### PROBLEM TO WORK ON
Using the records below, quote only the span that opens with the line containing "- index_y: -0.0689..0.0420" and closes with the line containing "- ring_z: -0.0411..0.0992", exactly and inclusively.

--- DATA TO USE ---

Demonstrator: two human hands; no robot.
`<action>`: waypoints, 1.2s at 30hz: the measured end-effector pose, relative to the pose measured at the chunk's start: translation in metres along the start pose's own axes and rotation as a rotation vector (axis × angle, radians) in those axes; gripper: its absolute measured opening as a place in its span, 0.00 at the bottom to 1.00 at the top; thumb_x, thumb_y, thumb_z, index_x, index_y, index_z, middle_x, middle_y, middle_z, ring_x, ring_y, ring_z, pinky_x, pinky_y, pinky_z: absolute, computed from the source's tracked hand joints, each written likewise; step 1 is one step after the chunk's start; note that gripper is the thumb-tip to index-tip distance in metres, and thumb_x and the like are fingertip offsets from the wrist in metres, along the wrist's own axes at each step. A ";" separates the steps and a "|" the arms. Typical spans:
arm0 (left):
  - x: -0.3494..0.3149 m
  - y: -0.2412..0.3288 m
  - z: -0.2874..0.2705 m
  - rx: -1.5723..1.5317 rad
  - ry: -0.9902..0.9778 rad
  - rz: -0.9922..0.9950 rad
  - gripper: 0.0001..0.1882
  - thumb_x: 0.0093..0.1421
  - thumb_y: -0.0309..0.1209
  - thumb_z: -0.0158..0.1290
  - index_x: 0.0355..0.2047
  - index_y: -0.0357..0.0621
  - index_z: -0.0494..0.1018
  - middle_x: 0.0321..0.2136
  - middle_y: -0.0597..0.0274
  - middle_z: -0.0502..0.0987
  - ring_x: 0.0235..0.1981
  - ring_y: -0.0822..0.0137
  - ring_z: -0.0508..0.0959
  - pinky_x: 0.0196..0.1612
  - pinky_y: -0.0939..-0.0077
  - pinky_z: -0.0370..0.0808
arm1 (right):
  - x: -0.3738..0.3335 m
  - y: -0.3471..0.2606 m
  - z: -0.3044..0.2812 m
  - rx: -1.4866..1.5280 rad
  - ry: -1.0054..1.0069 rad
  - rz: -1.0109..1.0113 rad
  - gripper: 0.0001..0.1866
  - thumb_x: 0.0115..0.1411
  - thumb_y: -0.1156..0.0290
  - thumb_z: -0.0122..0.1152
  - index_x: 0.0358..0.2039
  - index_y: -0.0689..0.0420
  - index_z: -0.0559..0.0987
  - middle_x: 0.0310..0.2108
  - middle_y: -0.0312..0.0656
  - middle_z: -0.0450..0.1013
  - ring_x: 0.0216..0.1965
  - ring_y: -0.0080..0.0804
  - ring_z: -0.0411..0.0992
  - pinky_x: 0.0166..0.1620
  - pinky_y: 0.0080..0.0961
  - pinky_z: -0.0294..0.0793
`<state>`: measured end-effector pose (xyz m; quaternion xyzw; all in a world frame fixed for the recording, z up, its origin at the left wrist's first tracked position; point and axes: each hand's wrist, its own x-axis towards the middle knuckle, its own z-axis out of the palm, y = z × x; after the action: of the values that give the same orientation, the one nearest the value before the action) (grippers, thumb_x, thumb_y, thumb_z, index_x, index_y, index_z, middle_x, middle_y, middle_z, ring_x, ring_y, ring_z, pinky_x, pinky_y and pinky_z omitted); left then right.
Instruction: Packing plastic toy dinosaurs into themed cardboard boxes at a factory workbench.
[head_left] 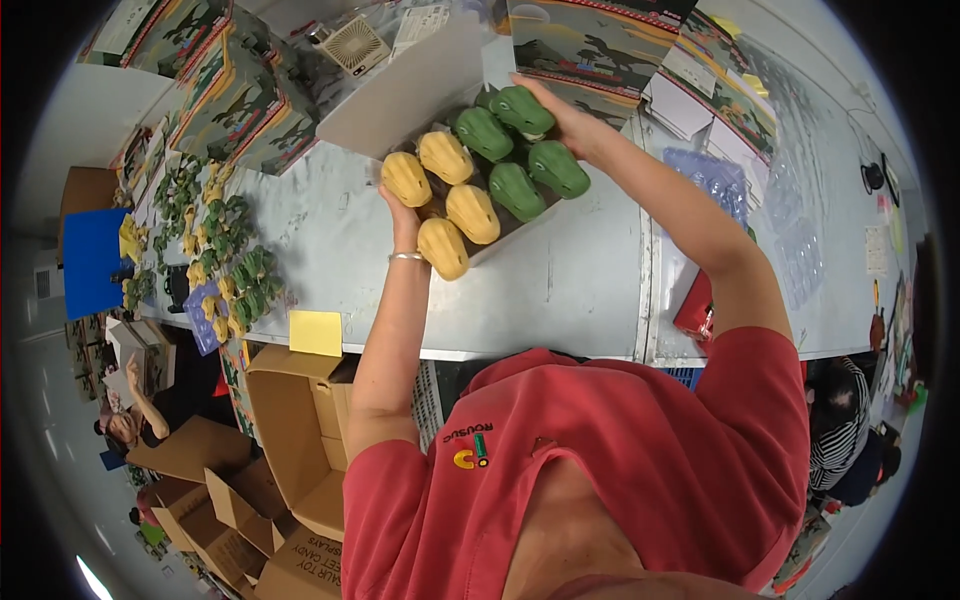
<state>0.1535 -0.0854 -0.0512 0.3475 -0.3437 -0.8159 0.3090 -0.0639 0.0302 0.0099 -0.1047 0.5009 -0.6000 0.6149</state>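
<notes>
Both my hands hold an open display box [405, 88] above the table, its pale flap raised at the far side. Several toy dinosaur heads stand in it: yellow ones [471, 213] on the left, green ones [516, 191] on the right. My left hand [401, 218] grips the box's left side, fingers mostly hidden behind the yellow heads. At the far right corner, my right hand [562, 118] wraps round the box beside the green heads, its fingertips partly out of sight.
Printed dinosaur cartons [590, 50] stand along the table's far side, near a small fan [355, 45]. Loose green and yellow toys [235, 225] lie at left. Clear plastic trays [710, 180] rest at right. Open brown cartons [300, 420] stand below the near edge. Other people are nearby.
</notes>
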 end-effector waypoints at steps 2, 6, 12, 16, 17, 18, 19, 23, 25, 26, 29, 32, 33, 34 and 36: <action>0.011 -0.010 -0.006 -0.045 -0.019 -0.056 0.35 0.59 0.61 0.23 0.51 0.50 0.63 0.48 0.59 0.67 0.49 0.59 0.69 0.49 0.62 0.70 | 0.027 0.021 -0.017 -0.012 0.022 -0.048 0.30 0.50 0.36 0.50 0.37 0.51 0.76 0.37 0.38 0.71 0.36 0.29 0.69 0.42 0.29 0.69; 0.024 -0.014 -0.001 -0.088 0.010 -0.130 0.31 0.60 0.58 0.28 0.50 0.48 0.64 0.47 0.59 0.68 0.47 0.59 0.70 0.47 0.62 0.71 | 0.059 0.038 -0.031 -0.083 0.063 -0.104 0.30 0.51 0.36 0.46 0.35 0.51 0.76 0.35 0.36 0.71 0.32 0.27 0.67 0.38 0.28 0.68; 0.016 -0.025 -0.003 -0.102 0.035 -0.074 0.33 0.60 0.59 0.34 0.56 0.50 0.58 0.53 0.60 0.64 0.51 0.58 0.67 0.53 0.63 0.66 | 0.072 0.043 -0.041 -0.050 0.169 -0.086 0.31 0.52 0.38 0.48 0.43 0.52 0.74 0.42 0.37 0.70 0.38 0.29 0.67 0.43 0.28 0.67; 0.001 0.003 0.016 -0.074 0.025 -0.151 0.33 0.58 0.58 0.37 0.55 0.48 0.60 0.52 0.59 0.66 0.51 0.57 0.68 0.52 0.61 0.66 | 0.059 0.041 -0.038 -0.128 0.239 -0.061 0.33 0.53 0.40 0.50 0.49 0.54 0.71 0.47 0.38 0.68 0.45 0.29 0.66 0.47 0.27 0.65; -0.001 0.009 0.013 -0.091 -0.045 -0.214 0.33 0.58 0.58 0.38 0.55 0.48 0.60 0.52 0.58 0.65 0.51 0.55 0.67 0.52 0.58 0.66 | 0.052 0.041 -0.030 -0.126 0.238 -0.060 0.33 0.53 0.40 0.50 0.49 0.54 0.71 0.47 0.38 0.68 0.45 0.29 0.66 0.47 0.27 0.65; 0.008 0.010 -0.010 -0.125 -0.128 -0.228 0.33 0.57 0.57 0.40 0.54 0.45 0.61 0.50 0.57 0.68 0.49 0.56 0.69 0.51 0.59 0.67 | 0.043 0.037 -0.006 -0.140 0.216 -0.049 0.34 0.53 0.40 0.51 0.50 0.54 0.70 0.48 0.38 0.67 0.46 0.29 0.65 0.48 0.27 0.65; 0.011 0.007 -0.008 -0.125 -0.142 -0.231 0.33 0.57 0.57 0.40 0.54 0.45 0.61 0.50 0.57 0.68 0.49 0.56 0.69 0.51 0.59 0.67 | 0.034 0.031 -0.002 -0.146 0.227 -0.047 0.35 0.52 0.40 0.51 0.52 0.54 0.69 0.50 0.39 0.66 0.48 0.30 0.65 0.49 0.26 0.64; 0.026 -0.012 -0.008 -0.131 -0.132 -0.235 0.31 0.55 0.51 0.48 0.53 0.46 0.61 0.50 0.57 0.67 0.41 0.58 0.75 0.44 0.64 0.73 | 0.070 0.054 -0.034 -0.289 0.288 -0.196 0.38 0.51 0.39 0.52 0.54 0.55 0.67 0.50 0.41 0.66 0.48 0.30 0.65 0.49 0.26 0.64; 0.039 -0.018 -0.023 0.035 0.004 -0.158 0.30 0.54 0.47 0.50 0.54 0.48 0.59 0.48 0.58 0.67 0.41 0.58 0.74 0.40 0.61 0.75 | 0.076 0.057 -0.020 -0.197 0.311 -0.160 0.37 0.53 0.40 0.51 0.55 0.55 0.65 0.52 0.41 0.64 0.51 0.31 0.62 0.52 0.26 0.62; 0.038 -0.021 -0.018 0.110 0.064 -0.077 0.30 0.55 0.45 0.50 0.55 0.50 0.56 0.46 0.58 0.67 0.40 0.59 0.75 0.36 0.61 0.76 | 0.076 0.054 -0.021 -0.262 0.373 -0.193 0.36 0.55 0.42 0.49 0.56 0.55 0.64 0.53 0.42 0.64 0.52 0.32 0.62 0.52 0.27 0.61; 0.035 -0.020 -0.002 0.186 0.033 -0.092 0.29 0.56 0.45 0.48 0.56 0.50 0.55 0.46 0.58 0.67 0.41 0.59 0.74 0.36 0.62 0.76 | 0.075 0.047 -0.039 -0.152 0.317 -0.106 0.33 0.58 0.45 0.48 0.56 0.55 0.64 0.53 0.42 0.64 0.52 0.32 0.62 0.52 0.26 0.62; 0.017 0.006 -0.015 0.236 0.188 0.009 0.29 0.59 0.44 0.46 0.57 0.47 0.55 0.49 0.56 0.66 0.48 0.58 0.69 0.45 0.59 0.71 | 0.035 0.029 0.014 -0.312 0.233 -0.021 0.30 0.57 0.48 0.50 0.53 0.57 0.67 0.51 0.46 0.66 0.50 0.35 0.66 0.49 0.27 0.65; 0.010 0.009 -0.005 0.245 0.237 0.110 0.28 0.59 0.44 0.45 0.57 0.46 0.55 0.49 0.55 0.66 0.51 0.58 0.67 0.49 0.59 0.68 | 0.024 0.022 0.013 -0.320 0.234 -0.025 0.30 0.57 0.48 0.50 0.53 0.57 0.67 0.51 0.46 0.66 0.50 0.35 0.66 0.49 0.27 0.65; 0.000 0.019 -0.007 0.648 0.095 0.270 0.26 0.60 0.44 0.42 0.56 0.45 0.57 0.51 0.50 0.65 0.55 0.54 0.62 0.53 0.58 0.61 | 0.018 0.020 0.014 -0.867 0.307 -0.242 0.25 0.58 0.51 0.49 0.48 0.58 0.70 0.49 0.47 0.66 0.47 0.39 0.67 0.48 0.31 0.66; 0.000 0.011 -0.006 1.109 0.132 0.562 0.25 0.61 0.43 0.41 0.55 0.44 0.59 0.52 0.48 0.64 0.55 0.51 0.61 0.54 0.56 0.59 | 0.017 0.037 0.017 -1.431 0.417 -0.841 0.17 0.58 0.60 0.46 0.37 0.62 0.74 0.46 0.53 0.66 0.45 0.51 0.66 0.45 0.40 0.68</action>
<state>0.1612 -0.0941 -0.0464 0.4021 -0.7747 -0.3803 0.3059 -0.0313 0.0171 -0.0175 -0.5325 0.7815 -0.3245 0.0220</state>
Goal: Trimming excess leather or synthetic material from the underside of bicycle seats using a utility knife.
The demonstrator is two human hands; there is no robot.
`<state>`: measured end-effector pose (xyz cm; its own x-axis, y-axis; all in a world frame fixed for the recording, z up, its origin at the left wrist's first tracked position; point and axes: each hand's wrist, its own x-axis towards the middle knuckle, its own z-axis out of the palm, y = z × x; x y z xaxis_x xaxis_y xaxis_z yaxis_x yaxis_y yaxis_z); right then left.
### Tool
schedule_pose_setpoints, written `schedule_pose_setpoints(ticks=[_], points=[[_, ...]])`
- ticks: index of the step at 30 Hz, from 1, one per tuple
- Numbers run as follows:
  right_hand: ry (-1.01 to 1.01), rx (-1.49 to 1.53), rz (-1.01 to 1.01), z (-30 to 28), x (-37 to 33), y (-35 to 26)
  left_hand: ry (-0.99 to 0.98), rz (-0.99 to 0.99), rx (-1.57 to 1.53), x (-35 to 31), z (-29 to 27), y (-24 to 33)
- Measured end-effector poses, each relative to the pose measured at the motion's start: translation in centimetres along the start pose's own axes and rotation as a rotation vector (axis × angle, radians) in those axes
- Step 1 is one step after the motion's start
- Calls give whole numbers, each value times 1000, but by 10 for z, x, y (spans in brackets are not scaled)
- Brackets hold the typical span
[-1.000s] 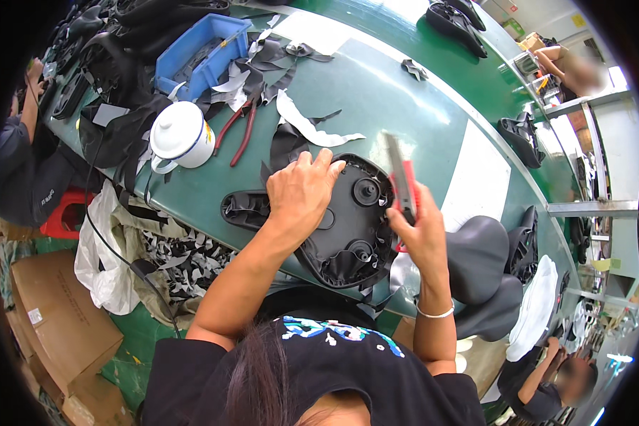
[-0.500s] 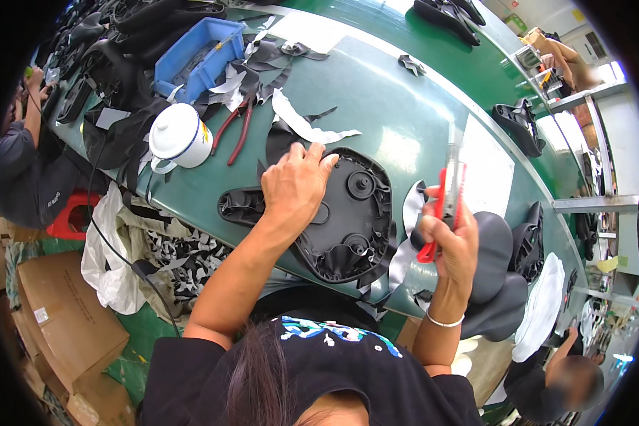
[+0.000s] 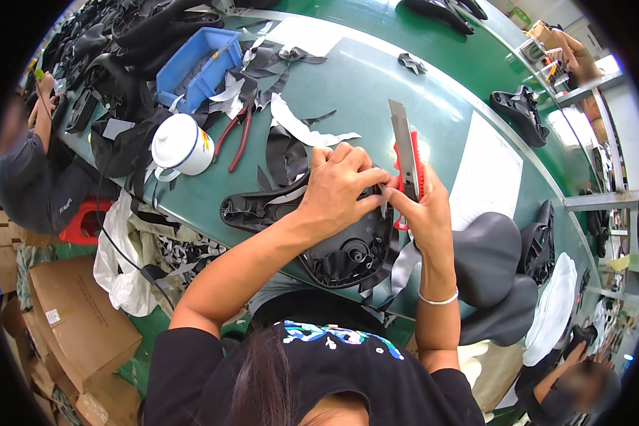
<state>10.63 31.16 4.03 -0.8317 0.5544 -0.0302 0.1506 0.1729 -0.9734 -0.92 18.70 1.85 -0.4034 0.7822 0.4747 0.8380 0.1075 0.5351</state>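
A black bicycle saddle [image 3: 355, 248] lies upside down on the green table, its narrow nose to the left and round hollows in its underside. My left hand [image 3: 337, 184] reaches over its far side, closed, with fingertips pinching the dark cover edge at the right rim. In my right hand [image 3: 427, 213] is a red-handled utility knife [image 3: 407, 160]; its long blade sticks out, tip pointing away from me. My right thumb and finger meet the left fingertips at the cover edge. The spot between the fingertips is partly hidden.
Beyond the saddle lie black and white offcuts [image 3: 305, 124] and red-handled pincers [image 3: 241, 138]. A lidded white mug [image 3: 182, 145] and a blue bin [image 3: 199, 67] stand left. Dark saddle covers [image 3: 486, 248] are at the right. Co-workers sit at far left and lower right.
My right hand has brought the knife leftward to the saddle's rim. My left hand has shifted right along the saddle, and its fingers now pinch the cover edge.
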Motion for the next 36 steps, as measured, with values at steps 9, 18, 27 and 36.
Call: schedule_pose_setpoints(ticks=[9, 18, 27, 36], points=[[13, -661, -419, -40, -27, 2, 19, -141, -310, 2, -12, -15], [-135, -826, -296, -38, -58, -3, 73, -211, -573, 4, -17, -18], [268, -255, -140, -134, 156, -16, 227, -310, 48, 24, -16, -35], [210, 135, -41, -84, 489, 44, 34, -388, -122, 27, -29, -41]])
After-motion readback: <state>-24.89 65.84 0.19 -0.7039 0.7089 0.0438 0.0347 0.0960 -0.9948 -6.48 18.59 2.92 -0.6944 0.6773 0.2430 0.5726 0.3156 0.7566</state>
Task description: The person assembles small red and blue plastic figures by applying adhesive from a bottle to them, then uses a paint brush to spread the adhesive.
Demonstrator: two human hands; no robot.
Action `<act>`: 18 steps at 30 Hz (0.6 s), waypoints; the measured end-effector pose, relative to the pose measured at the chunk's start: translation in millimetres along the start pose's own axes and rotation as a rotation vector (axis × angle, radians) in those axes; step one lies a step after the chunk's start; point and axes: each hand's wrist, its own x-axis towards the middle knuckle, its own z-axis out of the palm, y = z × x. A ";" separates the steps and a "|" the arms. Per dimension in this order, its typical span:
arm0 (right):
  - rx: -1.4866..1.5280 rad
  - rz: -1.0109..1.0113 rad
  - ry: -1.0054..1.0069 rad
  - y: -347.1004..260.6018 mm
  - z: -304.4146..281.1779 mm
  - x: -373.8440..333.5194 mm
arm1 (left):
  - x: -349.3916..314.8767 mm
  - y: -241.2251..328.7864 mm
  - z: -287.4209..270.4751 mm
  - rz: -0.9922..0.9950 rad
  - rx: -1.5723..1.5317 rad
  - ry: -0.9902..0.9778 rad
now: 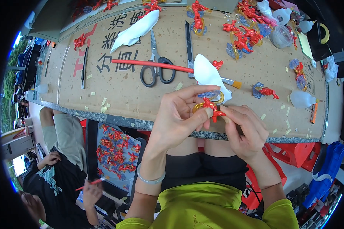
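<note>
Between my hands, above the table's front edge, is a small red figurine with yellow and translucent blue parts. My left hand closes its thumb and fingers around the figurine from the left. On the other side, my right hand pinches the figurine's red end between thumb and fingertips; whether it also has something smaller there is hidden. Just behind lies a white cloth. A brush with a long red handle runs under it, its yellow bristles showing on the right.
Scissors, a black knife and another white cloth lie on the cardboard-covered table. Finished-looking figurines cluster behind; a squeeze bottle lies right. A tray of figurines and a person holding a brush are at left.
</note>
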 end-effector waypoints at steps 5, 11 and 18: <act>-0.009 0.024 -0.034 -0.6 0.5 -1.5 | -0.8 -1.9 0.5 0.006 -0.032 0.019; -0.013 0.029 -0.014 -0.8 1.6 -2.0 | -0.3 -1.2 0.3 0.001 -0.024 0.002; -0.038 0.035 -0.003 -1.7 1.9 -3.5 | -1.0 -0.9 0.8 -0.013 -0.020 0.009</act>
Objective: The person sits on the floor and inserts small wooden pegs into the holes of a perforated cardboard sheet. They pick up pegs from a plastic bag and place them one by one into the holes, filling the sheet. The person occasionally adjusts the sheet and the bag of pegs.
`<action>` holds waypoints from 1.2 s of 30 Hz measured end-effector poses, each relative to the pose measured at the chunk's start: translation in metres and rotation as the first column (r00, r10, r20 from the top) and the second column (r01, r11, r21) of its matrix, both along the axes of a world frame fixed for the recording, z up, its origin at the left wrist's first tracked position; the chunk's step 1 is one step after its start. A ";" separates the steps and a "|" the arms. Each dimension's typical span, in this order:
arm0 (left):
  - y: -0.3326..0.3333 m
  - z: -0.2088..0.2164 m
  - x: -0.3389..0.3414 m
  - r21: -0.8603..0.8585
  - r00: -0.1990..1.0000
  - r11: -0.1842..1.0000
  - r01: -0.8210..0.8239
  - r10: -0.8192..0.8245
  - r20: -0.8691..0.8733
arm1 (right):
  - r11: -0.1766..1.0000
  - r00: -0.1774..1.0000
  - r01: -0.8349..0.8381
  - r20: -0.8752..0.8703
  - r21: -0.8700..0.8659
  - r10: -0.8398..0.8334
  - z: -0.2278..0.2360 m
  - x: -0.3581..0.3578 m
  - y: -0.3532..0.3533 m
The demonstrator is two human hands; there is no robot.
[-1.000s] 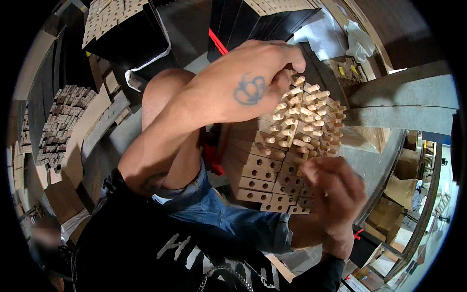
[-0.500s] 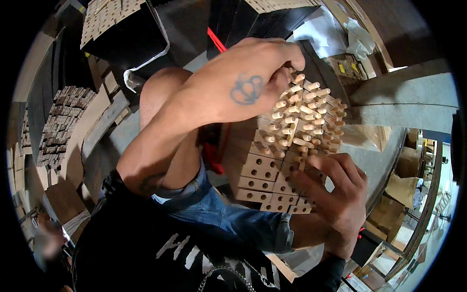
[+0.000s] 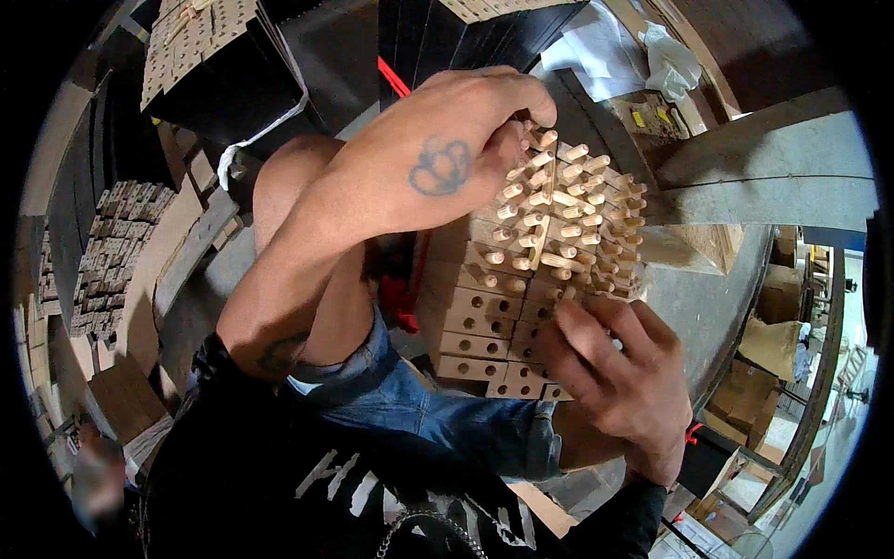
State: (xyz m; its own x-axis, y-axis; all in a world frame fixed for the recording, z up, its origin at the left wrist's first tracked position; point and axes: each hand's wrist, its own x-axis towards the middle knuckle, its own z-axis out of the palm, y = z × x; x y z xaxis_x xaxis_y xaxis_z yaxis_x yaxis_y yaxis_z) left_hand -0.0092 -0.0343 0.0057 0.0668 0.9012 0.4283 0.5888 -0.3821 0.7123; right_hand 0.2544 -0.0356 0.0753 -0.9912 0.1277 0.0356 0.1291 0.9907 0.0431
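Observation:
In front of me stands a stack of pale wooden blocks (image 3: 481, 326) with drilled holes. Fluted wooden dowels (image 3: 562, 231) stick up from many holes on its far part, and a few lie loose among them. My left hand (image 3: 480, 121) reaches across to the far left side of the dowels, thumb and fingers pinched around a dowel end, mostly hidden by the hand. At the near right, my right hand (image 3: 619, 359) is curled low over the blocks, fingertips bent together beside the nearest dowels. Whatever is between those fingertips is hidden.
Black-sided stacks of drilled blocks (image 3: 219, 84) stand at the far left and far middle. More stacked wood pieces (image 3: 121, 252) lie at left. White paper (image 3: 596, 56) and a crumpled plastic bag (image 3: 672, 63) sit at the far right, beyond a grey beam (image 3: 764, 168). Cardboard boxes (image 3: 745, 396) are at right.
The view has shifted slightly, so the blocks sit further left. My right hand's fingers have drawn closer together over the near holes. My left hand stays at the far dowels.

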 end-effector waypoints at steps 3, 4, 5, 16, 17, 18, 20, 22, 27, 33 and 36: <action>0.001 -0.001 0.002 0.004 1.000 1.000 -0.010 0.010 -0.015 | 0.998 1.000 -0.016 -0.011 -0.059 0.015 0.001 0.002 -0.001; 0.000 -0.001 0.002 0.002 1.000 1.000 -0.018 0.018 -0.018 | 0.996 1.000 -0.013 -0.023 -0.084 0.011 -0.002 0.005 0.000; 0.000 -0.001 0.002 0.004 1.000 1.000 -0.017 0.018 -0.016 | 0.994 0.999 -0.010 -0.034 -0.108 0.006 -0.004 0.006 0.000; -0.002 0.001 0.001 0.000 1.000 1.000 -0.014 0.014 -0.011 | 0.701 0.751 0.296 -0.295 -0.649 -0.590 -0.013 0.010 0.011; -0.002 0.002 0.001 -0.014 1.000 1.000 -0.007 0.006 -0.011 | 0.566 0.684 0.298 -0.241 -0.769 -0.688 -0.016 0.011 0.011; -0.002 0.004 0.000 -0.027 1.000 1.000 0.001 -0.002 -0.012 | 0.614 0.708 0.297 -0.263 -0.731 -0.656 -0.021 0.010 0.011; -0.002 0.005 -0.001 -0.030 1.000 1.000 0.006 -0.006 -0.016 | 0.629 0.685 0.313 -0.289 -0.712 -0.669 -0.023 0.008 0.009; -0.002 0.003 -0.002 -0.009 1.000 1.000 0.000 0.000 -0.023 | 0.671 0.680 0.319 -0.332 -0.669 -0.654 -0.025 0.007 0.006; -0.006 0.014 0.002 0.080 0.996 0.993 0.088 -0.088 -0.003 | 0.797 0.709 0.264 -0.451 -0.543 -0.542 -0.034 0.007 0.003; -0.005 0.011 0.006 0.062 0.992 0.990 0.129 -0.129 0.000 | 0.920 0.842 0.225 -0.412 -0.321 -0.349 -0.030 0.013 0.000; -0.007 0.009 0.005 0.138 0.989 0.979 0.150 -0.148 -0.028 | 0.934 0.907 0.257 -0.273 -0.247 -0.322 -0.019 0.008 -0.003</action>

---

### RESPONSE TO THE EXERCISE
  - index_y: -0.0689..0.0420
  - index_z: -0.0559..0.0987
  - middle_x: 0.0310..0.2108
  - middle_y: -0.0312..0.0656
  - middle_z: -0.0450..0.1013
  - ring_x: 0.0216..0.1965
  - ring_y: -0.0080..0.0804
  - ring_z: -0.0411..0.0992

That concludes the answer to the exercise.